### WHAT IS NEEDED
Each line of the entries below that includes "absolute" belongs in your answer.

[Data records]

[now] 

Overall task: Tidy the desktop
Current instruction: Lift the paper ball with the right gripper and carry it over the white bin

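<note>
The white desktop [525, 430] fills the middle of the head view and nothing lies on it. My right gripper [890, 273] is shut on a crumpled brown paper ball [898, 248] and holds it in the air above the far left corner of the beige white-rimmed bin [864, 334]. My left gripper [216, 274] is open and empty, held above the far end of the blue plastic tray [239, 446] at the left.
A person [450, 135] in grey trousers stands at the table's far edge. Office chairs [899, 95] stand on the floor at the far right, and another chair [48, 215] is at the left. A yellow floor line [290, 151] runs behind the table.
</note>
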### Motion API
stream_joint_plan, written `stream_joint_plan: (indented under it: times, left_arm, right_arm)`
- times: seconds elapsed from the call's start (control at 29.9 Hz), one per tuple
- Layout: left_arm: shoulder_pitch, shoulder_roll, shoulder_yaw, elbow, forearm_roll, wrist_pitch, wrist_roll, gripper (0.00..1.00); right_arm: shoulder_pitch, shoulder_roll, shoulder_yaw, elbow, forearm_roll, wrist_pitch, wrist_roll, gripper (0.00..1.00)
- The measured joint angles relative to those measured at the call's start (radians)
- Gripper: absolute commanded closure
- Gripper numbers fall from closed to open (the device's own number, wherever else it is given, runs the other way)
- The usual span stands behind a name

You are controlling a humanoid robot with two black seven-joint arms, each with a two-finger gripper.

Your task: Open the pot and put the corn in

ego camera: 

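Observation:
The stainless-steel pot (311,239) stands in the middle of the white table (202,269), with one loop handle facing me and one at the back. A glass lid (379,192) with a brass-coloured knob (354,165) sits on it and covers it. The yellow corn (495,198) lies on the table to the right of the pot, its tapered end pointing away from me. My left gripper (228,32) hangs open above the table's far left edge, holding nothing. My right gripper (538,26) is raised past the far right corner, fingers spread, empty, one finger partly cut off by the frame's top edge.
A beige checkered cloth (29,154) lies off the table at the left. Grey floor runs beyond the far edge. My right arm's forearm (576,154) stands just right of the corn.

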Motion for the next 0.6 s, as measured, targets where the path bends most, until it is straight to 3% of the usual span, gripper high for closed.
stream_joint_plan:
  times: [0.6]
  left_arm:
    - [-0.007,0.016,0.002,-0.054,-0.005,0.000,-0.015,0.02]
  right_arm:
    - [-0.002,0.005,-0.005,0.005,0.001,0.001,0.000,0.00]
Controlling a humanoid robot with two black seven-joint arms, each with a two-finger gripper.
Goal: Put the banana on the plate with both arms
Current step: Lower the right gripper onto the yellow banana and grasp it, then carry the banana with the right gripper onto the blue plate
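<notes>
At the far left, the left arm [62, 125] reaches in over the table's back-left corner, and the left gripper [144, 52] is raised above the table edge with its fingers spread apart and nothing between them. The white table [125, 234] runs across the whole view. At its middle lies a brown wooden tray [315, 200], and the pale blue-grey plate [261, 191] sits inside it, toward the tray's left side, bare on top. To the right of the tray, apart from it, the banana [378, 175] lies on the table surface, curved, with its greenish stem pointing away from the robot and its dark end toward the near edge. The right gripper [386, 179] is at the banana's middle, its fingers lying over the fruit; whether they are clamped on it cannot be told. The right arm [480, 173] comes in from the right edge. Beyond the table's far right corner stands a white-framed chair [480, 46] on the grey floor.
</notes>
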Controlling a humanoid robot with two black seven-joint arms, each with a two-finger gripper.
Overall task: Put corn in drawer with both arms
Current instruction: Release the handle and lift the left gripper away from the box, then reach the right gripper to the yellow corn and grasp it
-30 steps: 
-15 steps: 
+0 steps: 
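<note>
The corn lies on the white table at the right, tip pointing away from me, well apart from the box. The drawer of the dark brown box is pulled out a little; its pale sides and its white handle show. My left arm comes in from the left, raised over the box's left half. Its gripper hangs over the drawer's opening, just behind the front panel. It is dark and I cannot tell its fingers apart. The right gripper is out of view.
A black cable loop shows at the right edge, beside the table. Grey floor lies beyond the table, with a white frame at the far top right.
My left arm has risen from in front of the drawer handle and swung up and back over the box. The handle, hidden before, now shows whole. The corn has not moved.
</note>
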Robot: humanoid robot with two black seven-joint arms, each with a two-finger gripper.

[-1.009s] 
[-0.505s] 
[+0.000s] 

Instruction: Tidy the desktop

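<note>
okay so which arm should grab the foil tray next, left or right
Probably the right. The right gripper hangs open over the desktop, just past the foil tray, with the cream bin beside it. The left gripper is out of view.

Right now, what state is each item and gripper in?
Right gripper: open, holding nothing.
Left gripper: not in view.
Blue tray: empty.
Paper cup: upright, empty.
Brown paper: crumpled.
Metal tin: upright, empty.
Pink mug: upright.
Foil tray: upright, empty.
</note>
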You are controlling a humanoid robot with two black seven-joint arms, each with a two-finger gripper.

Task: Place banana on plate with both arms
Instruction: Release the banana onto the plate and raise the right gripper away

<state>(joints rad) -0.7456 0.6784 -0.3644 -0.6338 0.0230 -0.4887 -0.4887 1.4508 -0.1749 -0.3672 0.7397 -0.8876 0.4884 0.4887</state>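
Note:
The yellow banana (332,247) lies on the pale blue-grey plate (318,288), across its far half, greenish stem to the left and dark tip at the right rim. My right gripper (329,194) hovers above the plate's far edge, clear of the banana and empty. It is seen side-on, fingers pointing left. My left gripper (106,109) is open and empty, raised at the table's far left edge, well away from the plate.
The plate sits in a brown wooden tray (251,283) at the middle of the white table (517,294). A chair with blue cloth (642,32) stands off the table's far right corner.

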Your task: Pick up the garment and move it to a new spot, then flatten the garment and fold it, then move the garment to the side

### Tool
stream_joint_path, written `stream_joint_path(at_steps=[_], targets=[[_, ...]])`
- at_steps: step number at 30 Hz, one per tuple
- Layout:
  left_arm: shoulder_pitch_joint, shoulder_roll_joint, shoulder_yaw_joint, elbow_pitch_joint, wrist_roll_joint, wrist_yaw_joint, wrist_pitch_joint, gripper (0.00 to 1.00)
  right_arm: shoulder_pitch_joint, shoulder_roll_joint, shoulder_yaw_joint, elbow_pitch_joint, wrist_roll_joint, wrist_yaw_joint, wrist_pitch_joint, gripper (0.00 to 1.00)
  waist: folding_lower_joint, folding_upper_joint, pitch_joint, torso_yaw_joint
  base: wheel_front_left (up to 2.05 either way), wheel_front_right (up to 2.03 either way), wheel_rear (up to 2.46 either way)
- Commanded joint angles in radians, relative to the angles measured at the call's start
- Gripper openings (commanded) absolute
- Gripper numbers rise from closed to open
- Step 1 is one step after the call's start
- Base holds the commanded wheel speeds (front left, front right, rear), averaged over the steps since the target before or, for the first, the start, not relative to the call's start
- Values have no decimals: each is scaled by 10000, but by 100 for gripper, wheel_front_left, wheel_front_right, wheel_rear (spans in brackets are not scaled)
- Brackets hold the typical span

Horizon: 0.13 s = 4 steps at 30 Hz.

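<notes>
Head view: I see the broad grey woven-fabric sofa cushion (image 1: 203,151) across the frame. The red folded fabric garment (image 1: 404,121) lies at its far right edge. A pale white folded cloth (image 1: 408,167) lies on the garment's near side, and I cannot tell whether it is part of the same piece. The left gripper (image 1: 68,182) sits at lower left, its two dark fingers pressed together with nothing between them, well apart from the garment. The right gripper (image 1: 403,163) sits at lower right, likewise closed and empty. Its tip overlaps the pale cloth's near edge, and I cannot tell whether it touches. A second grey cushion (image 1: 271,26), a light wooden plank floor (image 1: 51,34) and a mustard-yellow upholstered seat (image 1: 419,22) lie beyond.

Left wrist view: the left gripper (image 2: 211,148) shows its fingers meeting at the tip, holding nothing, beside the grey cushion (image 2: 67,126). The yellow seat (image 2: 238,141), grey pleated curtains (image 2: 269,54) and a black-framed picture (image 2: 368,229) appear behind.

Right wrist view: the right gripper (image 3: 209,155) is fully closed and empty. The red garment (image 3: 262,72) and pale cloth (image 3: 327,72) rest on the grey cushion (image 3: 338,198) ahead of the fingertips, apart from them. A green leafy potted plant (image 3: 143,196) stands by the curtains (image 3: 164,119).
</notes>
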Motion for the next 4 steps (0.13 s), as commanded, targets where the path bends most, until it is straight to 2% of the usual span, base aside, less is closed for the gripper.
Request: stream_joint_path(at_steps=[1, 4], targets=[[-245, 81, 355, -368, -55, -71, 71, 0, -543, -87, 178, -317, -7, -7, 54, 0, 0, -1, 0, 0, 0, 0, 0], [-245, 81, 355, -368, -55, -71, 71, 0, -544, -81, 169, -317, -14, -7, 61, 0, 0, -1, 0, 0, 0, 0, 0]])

### ANSWER FOR THE TASK
- Gripper: absolute commanded closure
- Gripper openings (commanded) absolute

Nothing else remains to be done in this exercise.